Dataset records
----------------

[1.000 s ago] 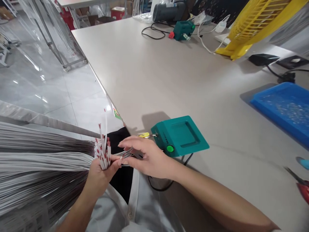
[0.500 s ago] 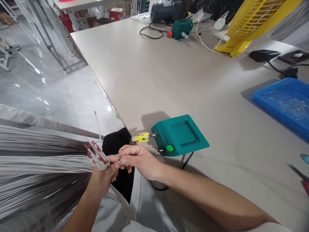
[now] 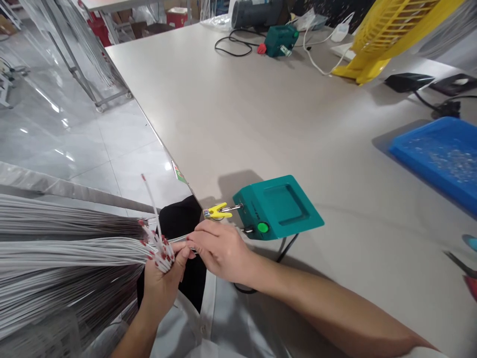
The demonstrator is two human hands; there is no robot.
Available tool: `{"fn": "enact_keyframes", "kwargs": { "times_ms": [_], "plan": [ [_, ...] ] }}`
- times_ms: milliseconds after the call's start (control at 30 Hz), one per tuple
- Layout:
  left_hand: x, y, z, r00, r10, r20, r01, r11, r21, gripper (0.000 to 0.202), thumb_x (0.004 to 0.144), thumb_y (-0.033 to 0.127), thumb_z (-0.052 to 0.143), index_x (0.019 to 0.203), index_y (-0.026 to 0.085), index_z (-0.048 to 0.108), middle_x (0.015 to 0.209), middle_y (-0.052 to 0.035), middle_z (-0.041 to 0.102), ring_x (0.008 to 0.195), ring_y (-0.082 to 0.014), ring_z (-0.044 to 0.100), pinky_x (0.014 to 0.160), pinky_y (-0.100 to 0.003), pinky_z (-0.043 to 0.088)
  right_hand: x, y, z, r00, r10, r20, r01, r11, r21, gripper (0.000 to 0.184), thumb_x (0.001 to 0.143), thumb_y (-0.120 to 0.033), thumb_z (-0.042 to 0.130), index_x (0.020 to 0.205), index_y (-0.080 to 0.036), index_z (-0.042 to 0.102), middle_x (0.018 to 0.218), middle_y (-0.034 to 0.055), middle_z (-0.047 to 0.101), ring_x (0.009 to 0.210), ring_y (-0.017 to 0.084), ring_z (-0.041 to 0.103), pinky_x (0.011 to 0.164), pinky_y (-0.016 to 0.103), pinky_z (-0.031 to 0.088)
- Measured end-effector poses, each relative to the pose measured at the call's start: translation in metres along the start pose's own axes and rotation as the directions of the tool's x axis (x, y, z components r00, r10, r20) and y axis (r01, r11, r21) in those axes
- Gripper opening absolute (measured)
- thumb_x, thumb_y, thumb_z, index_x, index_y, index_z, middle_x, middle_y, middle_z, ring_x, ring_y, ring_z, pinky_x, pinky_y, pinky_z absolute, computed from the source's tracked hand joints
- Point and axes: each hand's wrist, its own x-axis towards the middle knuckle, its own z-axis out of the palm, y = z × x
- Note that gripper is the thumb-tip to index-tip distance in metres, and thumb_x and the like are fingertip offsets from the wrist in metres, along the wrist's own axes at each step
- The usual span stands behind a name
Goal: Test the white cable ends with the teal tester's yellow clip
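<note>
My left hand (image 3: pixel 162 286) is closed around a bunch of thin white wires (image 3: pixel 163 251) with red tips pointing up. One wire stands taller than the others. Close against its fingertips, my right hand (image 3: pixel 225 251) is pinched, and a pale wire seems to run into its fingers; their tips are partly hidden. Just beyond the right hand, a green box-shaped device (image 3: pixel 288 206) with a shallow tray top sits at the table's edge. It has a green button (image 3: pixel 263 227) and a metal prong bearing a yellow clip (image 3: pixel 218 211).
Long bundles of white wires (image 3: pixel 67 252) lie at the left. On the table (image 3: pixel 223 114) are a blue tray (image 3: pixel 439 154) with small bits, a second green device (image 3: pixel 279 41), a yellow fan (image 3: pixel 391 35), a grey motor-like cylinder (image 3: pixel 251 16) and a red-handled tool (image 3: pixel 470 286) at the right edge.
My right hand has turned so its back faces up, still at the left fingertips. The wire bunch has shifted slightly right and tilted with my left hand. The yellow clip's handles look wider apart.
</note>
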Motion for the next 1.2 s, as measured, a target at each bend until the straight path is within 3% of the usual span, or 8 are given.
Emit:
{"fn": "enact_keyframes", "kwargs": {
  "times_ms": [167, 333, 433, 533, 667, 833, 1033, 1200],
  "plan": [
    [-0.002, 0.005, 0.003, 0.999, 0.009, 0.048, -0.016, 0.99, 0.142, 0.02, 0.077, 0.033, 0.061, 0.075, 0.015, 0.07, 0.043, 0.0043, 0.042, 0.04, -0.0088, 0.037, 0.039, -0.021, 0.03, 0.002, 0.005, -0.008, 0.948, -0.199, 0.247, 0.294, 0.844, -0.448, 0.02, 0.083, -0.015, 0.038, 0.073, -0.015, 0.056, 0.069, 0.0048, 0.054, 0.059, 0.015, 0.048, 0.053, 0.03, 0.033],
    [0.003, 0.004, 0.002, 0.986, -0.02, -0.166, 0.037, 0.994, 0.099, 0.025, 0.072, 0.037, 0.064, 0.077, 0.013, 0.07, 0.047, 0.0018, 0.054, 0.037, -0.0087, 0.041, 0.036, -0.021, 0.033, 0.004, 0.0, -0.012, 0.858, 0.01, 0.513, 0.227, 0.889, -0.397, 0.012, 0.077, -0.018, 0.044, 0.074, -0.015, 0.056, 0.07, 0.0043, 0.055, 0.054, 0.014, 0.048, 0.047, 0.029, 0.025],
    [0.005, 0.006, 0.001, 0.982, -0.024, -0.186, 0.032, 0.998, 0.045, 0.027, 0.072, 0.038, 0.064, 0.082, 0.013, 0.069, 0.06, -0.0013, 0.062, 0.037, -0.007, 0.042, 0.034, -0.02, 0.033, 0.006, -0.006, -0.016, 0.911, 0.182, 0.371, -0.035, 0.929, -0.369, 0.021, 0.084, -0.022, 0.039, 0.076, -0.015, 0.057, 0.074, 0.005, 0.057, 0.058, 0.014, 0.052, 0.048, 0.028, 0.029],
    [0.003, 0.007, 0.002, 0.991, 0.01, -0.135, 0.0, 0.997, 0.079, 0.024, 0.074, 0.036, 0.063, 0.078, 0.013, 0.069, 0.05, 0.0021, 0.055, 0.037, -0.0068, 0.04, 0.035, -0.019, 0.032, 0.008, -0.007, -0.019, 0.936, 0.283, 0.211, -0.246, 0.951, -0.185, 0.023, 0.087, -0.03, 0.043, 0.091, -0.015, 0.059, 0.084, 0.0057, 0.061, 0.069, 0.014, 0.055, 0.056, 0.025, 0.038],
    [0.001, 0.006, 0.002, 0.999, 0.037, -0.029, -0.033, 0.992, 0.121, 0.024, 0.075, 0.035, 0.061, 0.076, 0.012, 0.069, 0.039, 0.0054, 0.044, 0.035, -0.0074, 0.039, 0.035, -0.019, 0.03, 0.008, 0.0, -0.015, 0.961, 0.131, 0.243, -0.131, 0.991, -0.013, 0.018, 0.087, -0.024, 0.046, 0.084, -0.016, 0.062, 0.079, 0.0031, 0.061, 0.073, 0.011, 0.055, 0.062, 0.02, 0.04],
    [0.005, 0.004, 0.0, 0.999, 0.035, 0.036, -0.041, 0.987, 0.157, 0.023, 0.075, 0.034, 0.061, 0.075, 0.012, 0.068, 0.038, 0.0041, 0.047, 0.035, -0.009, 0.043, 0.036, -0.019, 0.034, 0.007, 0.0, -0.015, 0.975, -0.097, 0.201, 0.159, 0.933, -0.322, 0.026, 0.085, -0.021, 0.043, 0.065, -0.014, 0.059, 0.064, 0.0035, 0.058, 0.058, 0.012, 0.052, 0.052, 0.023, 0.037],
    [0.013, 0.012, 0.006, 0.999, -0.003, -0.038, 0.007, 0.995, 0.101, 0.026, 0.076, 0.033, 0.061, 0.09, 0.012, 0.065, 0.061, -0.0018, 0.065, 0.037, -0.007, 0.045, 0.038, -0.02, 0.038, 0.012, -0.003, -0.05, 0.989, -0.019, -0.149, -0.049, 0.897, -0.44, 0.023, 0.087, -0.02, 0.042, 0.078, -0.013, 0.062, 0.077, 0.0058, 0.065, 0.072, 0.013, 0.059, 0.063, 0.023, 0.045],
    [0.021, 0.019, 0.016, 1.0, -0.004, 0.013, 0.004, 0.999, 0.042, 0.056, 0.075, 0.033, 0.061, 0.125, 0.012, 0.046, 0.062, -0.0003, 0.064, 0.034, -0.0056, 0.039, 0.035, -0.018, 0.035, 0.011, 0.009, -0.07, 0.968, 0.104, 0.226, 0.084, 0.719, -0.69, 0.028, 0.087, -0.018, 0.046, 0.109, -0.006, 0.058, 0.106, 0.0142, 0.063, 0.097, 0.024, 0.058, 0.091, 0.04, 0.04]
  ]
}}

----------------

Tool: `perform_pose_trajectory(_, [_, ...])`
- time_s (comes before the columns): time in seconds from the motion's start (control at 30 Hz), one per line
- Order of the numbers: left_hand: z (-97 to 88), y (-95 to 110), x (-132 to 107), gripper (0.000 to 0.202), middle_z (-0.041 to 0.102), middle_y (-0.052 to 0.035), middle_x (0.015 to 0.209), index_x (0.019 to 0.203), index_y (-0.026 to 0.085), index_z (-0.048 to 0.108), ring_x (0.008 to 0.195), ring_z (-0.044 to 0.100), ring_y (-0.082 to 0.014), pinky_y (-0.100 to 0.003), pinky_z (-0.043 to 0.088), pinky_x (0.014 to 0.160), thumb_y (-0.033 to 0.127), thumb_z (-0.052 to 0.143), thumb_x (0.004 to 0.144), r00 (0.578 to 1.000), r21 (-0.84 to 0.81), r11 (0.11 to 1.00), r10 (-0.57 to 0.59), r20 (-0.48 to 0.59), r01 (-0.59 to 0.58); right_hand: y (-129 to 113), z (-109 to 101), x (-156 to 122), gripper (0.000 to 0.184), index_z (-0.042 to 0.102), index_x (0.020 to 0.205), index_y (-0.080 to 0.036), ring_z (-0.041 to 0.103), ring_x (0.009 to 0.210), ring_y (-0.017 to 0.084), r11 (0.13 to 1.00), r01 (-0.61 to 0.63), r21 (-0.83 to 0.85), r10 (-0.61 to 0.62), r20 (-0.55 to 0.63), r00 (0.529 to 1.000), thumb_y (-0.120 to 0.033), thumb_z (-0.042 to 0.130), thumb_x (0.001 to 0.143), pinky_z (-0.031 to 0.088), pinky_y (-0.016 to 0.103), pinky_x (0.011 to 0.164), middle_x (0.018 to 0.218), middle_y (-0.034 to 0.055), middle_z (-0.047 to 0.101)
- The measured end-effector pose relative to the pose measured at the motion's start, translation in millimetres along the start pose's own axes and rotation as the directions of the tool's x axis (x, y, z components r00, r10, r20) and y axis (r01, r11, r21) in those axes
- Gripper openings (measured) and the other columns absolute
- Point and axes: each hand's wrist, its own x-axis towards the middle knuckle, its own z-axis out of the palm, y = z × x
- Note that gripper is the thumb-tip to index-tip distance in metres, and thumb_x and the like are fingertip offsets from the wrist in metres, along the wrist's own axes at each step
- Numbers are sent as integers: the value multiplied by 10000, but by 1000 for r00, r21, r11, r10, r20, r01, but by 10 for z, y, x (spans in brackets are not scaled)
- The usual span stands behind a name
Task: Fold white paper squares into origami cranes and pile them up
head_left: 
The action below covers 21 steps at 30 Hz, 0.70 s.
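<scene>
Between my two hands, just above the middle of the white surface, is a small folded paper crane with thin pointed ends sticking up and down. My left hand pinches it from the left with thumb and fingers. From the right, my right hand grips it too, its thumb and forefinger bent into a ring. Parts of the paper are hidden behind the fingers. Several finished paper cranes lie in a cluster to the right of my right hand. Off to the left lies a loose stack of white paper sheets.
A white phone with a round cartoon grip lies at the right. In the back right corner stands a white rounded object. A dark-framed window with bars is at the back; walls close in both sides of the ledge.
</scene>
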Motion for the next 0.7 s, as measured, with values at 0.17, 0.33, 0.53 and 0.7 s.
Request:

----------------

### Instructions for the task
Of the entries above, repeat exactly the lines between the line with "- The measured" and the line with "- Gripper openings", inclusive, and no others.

### Your solution
- The measured end-effector pose relative to the pose measured at the motion's start, translation in millimetres along the start pose's own axes and rotation as the directions of the tool's x axis (x, y, z components r00, r10, r20) and y axis (r01, r11, r21) in those axes
- Gripper openings (measured) and the other columns absolute

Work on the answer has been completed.